TASK = Look below for the line containing "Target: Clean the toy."; from there through the line containing "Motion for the", both lines included, please set down each line exactly and nothing else.

PROVIDED MATERIAL START

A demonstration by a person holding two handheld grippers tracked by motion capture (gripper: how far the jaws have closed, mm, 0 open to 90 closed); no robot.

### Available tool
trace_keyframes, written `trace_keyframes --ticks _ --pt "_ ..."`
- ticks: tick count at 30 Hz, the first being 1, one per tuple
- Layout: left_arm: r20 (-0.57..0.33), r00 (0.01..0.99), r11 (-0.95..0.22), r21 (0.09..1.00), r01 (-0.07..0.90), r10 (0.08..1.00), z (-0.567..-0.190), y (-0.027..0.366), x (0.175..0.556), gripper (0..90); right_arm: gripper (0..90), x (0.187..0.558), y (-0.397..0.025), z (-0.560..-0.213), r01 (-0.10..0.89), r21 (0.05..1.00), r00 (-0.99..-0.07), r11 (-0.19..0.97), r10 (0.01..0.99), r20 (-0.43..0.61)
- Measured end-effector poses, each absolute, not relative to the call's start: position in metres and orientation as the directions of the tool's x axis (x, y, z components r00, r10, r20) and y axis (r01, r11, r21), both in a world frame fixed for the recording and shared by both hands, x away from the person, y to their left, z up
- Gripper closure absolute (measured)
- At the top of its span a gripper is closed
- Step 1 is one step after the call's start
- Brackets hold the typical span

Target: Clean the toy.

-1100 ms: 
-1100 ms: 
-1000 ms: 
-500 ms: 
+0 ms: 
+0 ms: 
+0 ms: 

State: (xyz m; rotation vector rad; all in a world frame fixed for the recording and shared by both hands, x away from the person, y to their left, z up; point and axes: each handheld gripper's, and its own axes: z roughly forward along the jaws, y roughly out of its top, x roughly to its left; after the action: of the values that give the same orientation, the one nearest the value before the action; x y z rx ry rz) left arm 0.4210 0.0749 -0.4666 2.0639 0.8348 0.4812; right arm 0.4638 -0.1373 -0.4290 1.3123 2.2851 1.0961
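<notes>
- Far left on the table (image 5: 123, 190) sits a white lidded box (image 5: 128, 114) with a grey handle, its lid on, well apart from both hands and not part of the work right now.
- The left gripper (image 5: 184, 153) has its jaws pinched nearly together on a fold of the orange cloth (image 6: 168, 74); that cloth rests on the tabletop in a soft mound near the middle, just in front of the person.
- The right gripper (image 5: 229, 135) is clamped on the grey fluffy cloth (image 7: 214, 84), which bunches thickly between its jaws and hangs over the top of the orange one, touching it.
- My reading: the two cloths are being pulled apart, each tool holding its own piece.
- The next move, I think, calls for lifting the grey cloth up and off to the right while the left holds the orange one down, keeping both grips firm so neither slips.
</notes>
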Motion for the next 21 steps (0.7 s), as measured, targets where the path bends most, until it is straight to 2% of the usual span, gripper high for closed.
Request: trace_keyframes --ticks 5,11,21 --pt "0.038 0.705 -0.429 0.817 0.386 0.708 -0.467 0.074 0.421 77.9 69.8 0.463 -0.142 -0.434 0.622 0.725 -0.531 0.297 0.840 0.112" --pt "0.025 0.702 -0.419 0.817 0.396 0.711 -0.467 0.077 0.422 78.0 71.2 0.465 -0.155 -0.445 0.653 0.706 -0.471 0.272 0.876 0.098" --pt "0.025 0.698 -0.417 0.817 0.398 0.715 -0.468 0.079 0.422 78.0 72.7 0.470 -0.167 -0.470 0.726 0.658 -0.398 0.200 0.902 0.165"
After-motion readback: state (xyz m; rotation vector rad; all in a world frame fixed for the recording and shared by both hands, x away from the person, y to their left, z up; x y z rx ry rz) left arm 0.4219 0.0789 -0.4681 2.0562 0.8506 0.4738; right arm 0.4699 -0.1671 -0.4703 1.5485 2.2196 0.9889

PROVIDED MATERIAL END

RESPONSE TO THIS EXERCISE =
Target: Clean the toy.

-1100 ms: 
-1100 ms: 
-1000 ms: 
-500 ms: 
+0 ms: 
+0 ms: 
+0 ms: 

State: (xyz m; rotation vector rad; all in a world frame fixed for the recording and shared by both hands, x away from the person, y to their left, z up; point and axes: each handheld gripper's, and its own axes: z roughly forward along the jaws, y roughly out of its top, x roughly to its left; after the action: of the values that give the same orientation, the one nearest the value before the action; x y z rx ry rz) left arm 0.4210 0.0749 -0.4666 2.0639 0.8348 0.4812; right arm 0.4638 -0.1373 -0.4290 1.3123 2.2851 1.0961
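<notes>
- Far left on the table (image 5: 123, 190) sits a white lidded box (image 5: 128, 114) with a grey handle, its lid on, well apart from both hands and not part of the work right now.
- The left gripper (image 5: 184, 153) has its jaws pinched nearly together on a fold of the orange cloth (image 6: 168, 74); that cloth rests on the tabletop in a soft mound near the middle, just in front of the person.
- The right gripper (image 5: 229, 135) is clamped on the grey fluffy cloth (image 7: 214, 84), which bunches thickly between its jaws and hangs over the top of the orange one, touching it.
- My reading: the two cloths are being pulled apart, each tool holding its own piece.
- The next move, I think, calls for lifting the grey cloth up and off to the right while the left holds the orange one down, keeping both grips firm so neither slips.
</notes>
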Motion for the next 21 steps (0.7 s), as measured, targets where the path bends most, until it is straight to 2% of the usual span, gripper high for closed.

No part of the exercise remains unanswered.